OHRP's 2004 decision chart tried to sort this out. It shows that if an individual cannot "reasonably expect" that information will not be made public, "the research is not research involving human subjects, and 45 CFR 46 does not apply."
Despite this guidance, Buchanan and Gallant have chased the red herring of the exemption for public observation in 45 CFR 46.101(b)(2). As a result, they offer "Discussion fora that are freely accessible to any individual with Internet access" as not human subjects research, but "postings on unrestricted blog or wiki sites" as human subjects research that may not be exempt. This is contradictory.

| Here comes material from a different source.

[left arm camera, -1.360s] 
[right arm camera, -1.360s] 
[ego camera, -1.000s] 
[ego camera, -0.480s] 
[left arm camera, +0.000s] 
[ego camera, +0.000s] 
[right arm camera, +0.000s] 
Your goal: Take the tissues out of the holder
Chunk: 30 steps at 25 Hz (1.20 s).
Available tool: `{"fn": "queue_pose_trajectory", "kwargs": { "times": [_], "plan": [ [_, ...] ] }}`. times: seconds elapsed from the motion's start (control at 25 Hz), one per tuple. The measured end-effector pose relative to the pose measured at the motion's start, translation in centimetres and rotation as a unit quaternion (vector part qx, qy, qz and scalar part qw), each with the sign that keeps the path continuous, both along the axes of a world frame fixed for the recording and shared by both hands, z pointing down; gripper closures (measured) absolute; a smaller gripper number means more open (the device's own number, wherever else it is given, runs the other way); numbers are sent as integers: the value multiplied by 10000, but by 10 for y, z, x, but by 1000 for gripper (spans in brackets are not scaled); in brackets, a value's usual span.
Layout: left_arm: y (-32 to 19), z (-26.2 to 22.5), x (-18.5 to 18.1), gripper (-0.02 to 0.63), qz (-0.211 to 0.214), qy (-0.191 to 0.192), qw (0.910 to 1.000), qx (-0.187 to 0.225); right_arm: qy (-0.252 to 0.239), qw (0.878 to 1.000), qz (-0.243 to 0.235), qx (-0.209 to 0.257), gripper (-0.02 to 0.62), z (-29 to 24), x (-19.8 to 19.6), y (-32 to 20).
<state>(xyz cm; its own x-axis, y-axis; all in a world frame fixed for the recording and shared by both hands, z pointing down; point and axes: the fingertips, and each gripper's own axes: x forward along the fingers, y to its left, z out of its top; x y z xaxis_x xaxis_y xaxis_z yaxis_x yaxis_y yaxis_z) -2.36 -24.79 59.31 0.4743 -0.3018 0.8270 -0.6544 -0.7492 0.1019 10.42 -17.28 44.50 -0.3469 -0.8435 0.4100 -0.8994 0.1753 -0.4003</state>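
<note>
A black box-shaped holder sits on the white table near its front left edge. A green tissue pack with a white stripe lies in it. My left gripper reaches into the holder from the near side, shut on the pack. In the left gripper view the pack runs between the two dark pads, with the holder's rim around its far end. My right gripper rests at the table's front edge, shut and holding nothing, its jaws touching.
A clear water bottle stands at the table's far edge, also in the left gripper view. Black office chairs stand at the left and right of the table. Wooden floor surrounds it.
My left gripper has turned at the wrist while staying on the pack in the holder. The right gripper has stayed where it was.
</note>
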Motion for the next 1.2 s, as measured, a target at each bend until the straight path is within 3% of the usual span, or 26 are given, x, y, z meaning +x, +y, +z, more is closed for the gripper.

5. By the way, "recorded" means "recorded by the investigator"
In addition to probing the limits of an expectation of privacy, the report addresses the Common Rule's ambiguity about when the recording of information invalidates an exemption.
The 45 CFR 46.101(b) exemptions twice address the recording of information.
Section (b)(2) exempts "of educational tests (cognitive, diagnostic, aptitude, achievement), survey procedures, interview procedures or observation of public behavior, unless . . . information obtained is recorded in such a manner that human subjects can be identified" while section (b)(4) exempts "Research involving the collection or study of existing data, documents, records, pathological specimens, or diagnostic specimens, if these sources are publicly available or if the information is recorded by the investigator in such a manner that subjects cannot be identified."
Why does "by the investigator" appear in (b)(4) but not (b)(2)? I haven't found an explanation in my research, and apparently neither have Buchanan and Gallant. While they "believe the intent of [section (b)(2)] is "recorded by the investigator in such manner . . ." they note that "Confirmation of this interpretation would be helpful." I quite agree, but, as best I can tell, rather than offering such confirmation or seeking it from OHRP, SACRHP approved their report without addressing this concern.
Rather than disentangle the issues raised in the report, SACHRP has added to the clutter.